Cytological examination of the pleural effusion
revealed numerous papillary and glandular masses with conspicuous
nucleoli and partial multinucleation (Fig. 2A), suggesting malignant pleural
mesothelioma. All staining was examined using an Olympus BX53 light
microscope (Olympus Corporation). The cytological analysis of the
pleural effusion cell block revealed atypical cells (Fig. 2B and C). Immunohistochemistry was
performed on formalin-fixed and paraffin-embedded 3–4 µm tissue
sections. For fixation, tissues were incubated with 10% formalin at
room temperature for 24 h. Immunohistochemistry was performed
automatically using BOND-III (Leica Microsystems, Inc.) and BOND
Polymer Refine Detection Kit (cat. no. DS9800; Leica Microsystems,
Inc.), according to the manufacturer's instructions. The following
antibodies were used: Cytokeratin (CK)7 (clone OV-TL 12/30; cat.

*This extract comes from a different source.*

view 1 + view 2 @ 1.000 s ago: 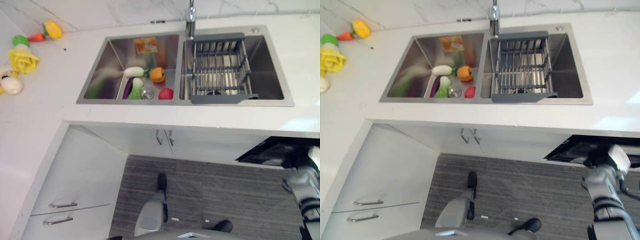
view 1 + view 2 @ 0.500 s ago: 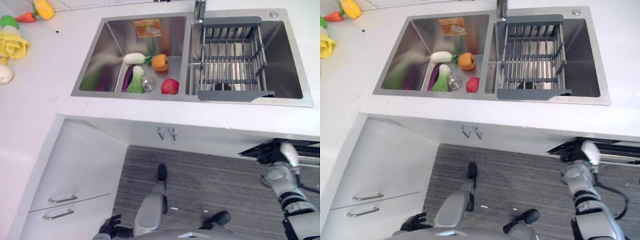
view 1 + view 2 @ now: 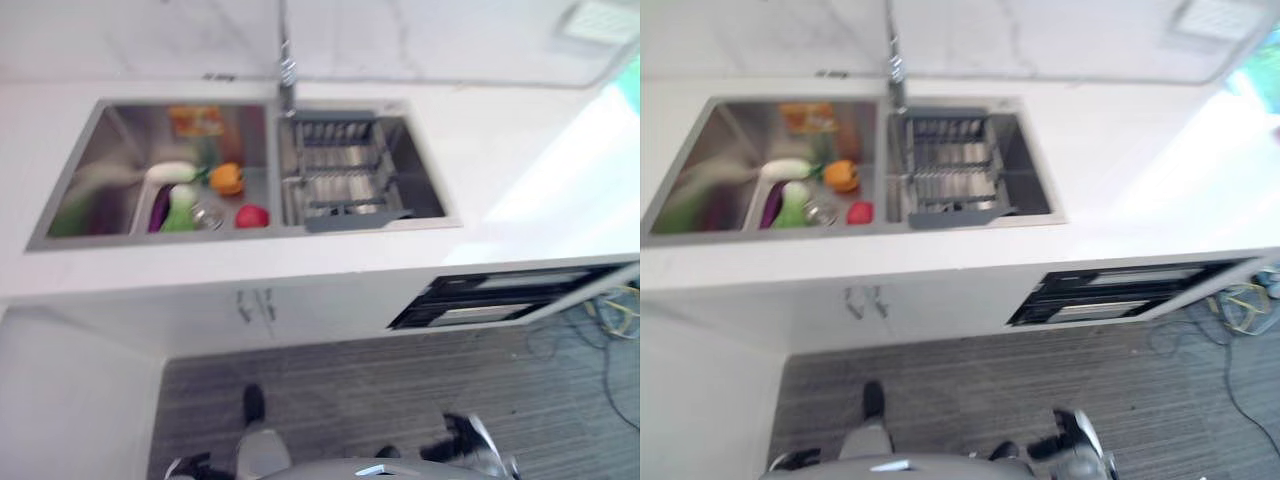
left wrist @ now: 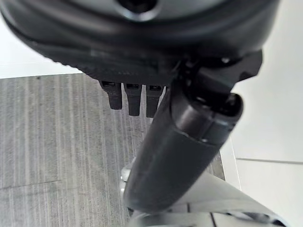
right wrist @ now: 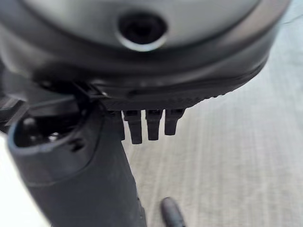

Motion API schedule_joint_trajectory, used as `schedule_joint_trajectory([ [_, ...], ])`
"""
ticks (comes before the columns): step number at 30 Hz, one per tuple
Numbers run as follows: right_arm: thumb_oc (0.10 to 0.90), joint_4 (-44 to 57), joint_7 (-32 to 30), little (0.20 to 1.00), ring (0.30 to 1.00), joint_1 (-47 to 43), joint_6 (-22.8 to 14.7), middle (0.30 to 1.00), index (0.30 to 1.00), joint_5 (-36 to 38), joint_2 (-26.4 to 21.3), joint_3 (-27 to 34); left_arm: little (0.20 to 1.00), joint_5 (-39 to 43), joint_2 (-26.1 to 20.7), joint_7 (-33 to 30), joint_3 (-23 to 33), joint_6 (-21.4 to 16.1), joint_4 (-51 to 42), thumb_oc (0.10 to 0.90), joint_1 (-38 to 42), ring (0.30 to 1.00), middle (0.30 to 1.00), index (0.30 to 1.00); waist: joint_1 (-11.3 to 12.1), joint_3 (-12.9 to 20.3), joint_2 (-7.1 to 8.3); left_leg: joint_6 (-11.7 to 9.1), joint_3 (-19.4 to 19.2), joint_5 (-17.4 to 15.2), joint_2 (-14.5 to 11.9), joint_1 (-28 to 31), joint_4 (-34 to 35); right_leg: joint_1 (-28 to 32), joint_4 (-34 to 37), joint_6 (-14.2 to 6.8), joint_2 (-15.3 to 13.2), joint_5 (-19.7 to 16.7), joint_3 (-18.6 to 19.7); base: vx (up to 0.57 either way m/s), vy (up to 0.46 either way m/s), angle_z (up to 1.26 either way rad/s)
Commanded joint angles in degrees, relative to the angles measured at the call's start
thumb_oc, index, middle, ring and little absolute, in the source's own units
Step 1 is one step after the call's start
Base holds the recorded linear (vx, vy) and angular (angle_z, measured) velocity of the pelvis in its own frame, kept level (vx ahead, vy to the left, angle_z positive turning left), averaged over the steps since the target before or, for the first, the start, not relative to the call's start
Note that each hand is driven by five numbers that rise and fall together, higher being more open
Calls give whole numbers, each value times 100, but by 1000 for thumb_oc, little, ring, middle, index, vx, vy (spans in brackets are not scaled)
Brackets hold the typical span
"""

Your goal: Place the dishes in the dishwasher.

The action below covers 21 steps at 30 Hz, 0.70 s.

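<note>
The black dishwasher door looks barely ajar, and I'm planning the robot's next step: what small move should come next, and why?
Probably bring the right hand up to the top edge of the black dishwasher door to pull it wider. The door is only a crack open under the white counter, and both the right hand and the left hand hang low over the grey floor, fingers straight, holding nothing.

Legible text, labels, numbers, signs: none; the orange-printed card (image 3: 196, 120) standing against the back wall of the sink's left basin (image 3: 100, 150) carries markings too blurred to read.
</note>
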State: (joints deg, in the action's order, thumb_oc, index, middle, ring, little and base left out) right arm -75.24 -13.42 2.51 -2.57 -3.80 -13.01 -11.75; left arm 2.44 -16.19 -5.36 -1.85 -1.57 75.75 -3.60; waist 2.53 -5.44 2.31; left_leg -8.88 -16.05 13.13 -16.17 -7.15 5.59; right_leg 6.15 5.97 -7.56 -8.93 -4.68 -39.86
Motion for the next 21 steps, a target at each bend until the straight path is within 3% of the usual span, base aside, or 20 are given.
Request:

no. M7018; 1:100; Dako; Agilent Technologies, Inc.), CK5/6 (clone
D5/16 B4; cat. no. M7237; 1:50; Dako; Agilent Technologies, Inc.),
calretinin (clone SP13; cat. no. 413561; ready to use; Nichirei
Corporation), mesothelin (clone 5B2; cat no. NCL-MESO; 1:50; Leica
Microsystems, Inc.), CK20 (clone Ks.20.8; cat. no. M7019; 1:50;
Dako; Agilent Technologies, Inc.), CDX2 (clone DAK-CDX2; cat. no.
M3636; 1:50; Dako; Agilent Technologies, Inc.), napsin A
(polyclonal; cat. no. 418061; ready to use; Nichirei Corporation)
and p40 (clone BA28; cat. no. PA0163; ready to use; Leica
Microsystems, Inc.). The cell block was positive for CK7 (Fig. 2D), CK5/6 (Fig. 2E), calretinin (Fig. 2F) and mesothelin (Fig. 2G), and negative for CK20 (Fig. 2H), CDX2 (Fig. 2I), napsin A (Fig. 2J) and p40 (Fig. 2K) according to immunohistochemistry.
Therefore, the atypical cells were identified as mesothelial cells.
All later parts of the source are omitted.